Order a Filet Mignon at a Restaurant and it Could be Glued Meat
May 4th, 2012
Move over Pink Slime, now there’s Meat Glue. Restaurants and fancy chefs know it as transglutaminase, an enzyme that permanently bonds two pieces of flesh when pressed together. Examples are imitation crab meat, chicken nuggets, and filet mignon.
That pricey filet mignon dinner for sale at a posh restaurant could just be a patty of meat scraps or stew meat pieces pressed together and held in place with a powdery chemical known in the industry as “meat glue”.
Gizmodo.com reports that restaurants know that the “glue” which was originally made from livestock blood is now cultivated from bacterial cultures. And it’s an idea that catching fire. Just last week, almost every country in the European Union voted yes to the use of transglutaminase although some consumer groups in countries like Sweden are aghast at using it, calling it “meat make-up”.
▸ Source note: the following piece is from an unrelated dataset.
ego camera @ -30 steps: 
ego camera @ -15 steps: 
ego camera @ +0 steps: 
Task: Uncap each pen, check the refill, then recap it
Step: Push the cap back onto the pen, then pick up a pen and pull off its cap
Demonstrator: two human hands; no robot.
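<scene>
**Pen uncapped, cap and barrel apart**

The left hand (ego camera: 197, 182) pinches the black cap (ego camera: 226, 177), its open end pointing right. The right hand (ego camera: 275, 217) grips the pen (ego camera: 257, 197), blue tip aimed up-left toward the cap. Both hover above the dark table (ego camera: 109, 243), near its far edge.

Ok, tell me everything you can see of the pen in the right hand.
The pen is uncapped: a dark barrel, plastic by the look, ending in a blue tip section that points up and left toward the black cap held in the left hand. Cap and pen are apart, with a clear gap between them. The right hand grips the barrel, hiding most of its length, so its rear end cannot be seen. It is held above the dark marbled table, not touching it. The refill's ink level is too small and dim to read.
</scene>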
Meat glue is no secret to the dining industry. In fact, it is used liberally by big hotels, catered events, and restaurant chains, anywhere that bulk amounts of filet mignon are served. There are some restaurants now able to give away a Surf and Turf plate for just $8.99. That’s because with the glue, $4-a-pound stew meat, which has to set in the refrigerator for 24 hours to meld, now looks like a $25-a-pound prime filet.
The Learning Channel reports that TG (transglutaminase) is really an enzyme that catalyzes covalent bonds between free amine groups in a protein, like lysine, and gamma-caroxminid groups, like glutamine. These bonds are permanent and cannot be degraded once the food item has been formed.
There are dangers associated with eating it. Technorati.com quotes Endocrinologist Dr. Bart Duell who says it is very important that fused meat be cooked to at least 165 degrees, or to well-done. However, the problem is that most people who eat a filet mignon want it cooked rare or medium. The doctor says if that’s what is ordered, the insides of the fused meat could offer diners various food-borne infections.
Adding insult to injury, restaurants are not required to tell diners that they’re eating glued meat.
Supermarket products like sausages, crab meat, yogurt and cheese will probably have the words “transglutaminase,” “formed” or “reformed” in their ingredient list. But in a restaurant, there is really only one way to learn that the meat or the fish has been glued. If you look very carefully, you may be lucky enough to spot a slight seam where the pieces were joined together.